But I can’t stay silent anymore. We need to talk about a serious issue that’s impeding our ability to have the simplest of conversations.

No, I’m not talking about the fraying political discourse.

I’m talking about a tiny, useful piece of punctuation that two-thirds of the internet has apparently forgotten how to use.

It is the comma. The brave little toaster of the punctuation family. Stalwart, unassuming, and essential.

When did web writers decide the comma was just an annoying interruption? That they could just leave most of them out, because no one cares about that stuff now?

And then — as if regretting their previous poor choices — sprinkle a few commas randomly on top, perhaps to make it look more … punctuate-y.

Please, please my dear fellow writers, knock it off

When you leave out the commas, particularly if you then throw a couple of random ones in there, your content runs the risk of looking uninformed, silly … or just plain confusing.

“Do you love dogs the planet your flag and country babies justice equality freedom?”

That’s a quote from a recent post of mine, with the commas tragically ripped away.

That one’s a little extreme, since it’s a list of nouns.

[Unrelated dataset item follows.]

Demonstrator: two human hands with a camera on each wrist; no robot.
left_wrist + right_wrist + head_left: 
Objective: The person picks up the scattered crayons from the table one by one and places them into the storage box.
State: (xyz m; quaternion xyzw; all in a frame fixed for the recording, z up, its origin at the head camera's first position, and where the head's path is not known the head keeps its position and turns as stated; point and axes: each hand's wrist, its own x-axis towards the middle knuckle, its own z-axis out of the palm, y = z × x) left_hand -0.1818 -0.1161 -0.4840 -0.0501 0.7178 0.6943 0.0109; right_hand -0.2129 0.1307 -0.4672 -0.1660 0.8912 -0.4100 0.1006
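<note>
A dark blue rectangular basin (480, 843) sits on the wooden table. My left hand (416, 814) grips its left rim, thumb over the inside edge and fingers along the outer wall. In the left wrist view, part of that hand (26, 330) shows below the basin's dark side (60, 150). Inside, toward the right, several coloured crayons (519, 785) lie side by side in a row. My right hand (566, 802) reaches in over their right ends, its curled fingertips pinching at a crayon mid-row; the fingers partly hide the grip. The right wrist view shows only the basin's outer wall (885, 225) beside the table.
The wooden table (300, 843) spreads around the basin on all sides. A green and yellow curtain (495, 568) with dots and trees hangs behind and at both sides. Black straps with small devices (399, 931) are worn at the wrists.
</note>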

Notice, though, how you’re not sure which words belong together. Is it “country babies?” “Equality freedom?”

I see only slightly less extreme versions of this in content every day.

Sentences I need to re-read to figure out which words go together. Sentences that stop me in the middle, like that horrible person who brakes in the middle of the street to read a text. And sentences that just seem to be running out of breath.

I love what Ursula Le Guin had to say about punctuation in her book on narrative, Steering the Craft:

“… punctuation tells the reader ‘how to hear’ our writing. That’s what it’s for. Commas and periods bring out the grammatical structure of a sentence; they make it clear to the understanding, and the emotions, by showing what it sounds like — where the breaks come, where to pause.”

Take the last bit of that and strip away the punctuation. Notice how hard it gets to understand:

they make it clear to…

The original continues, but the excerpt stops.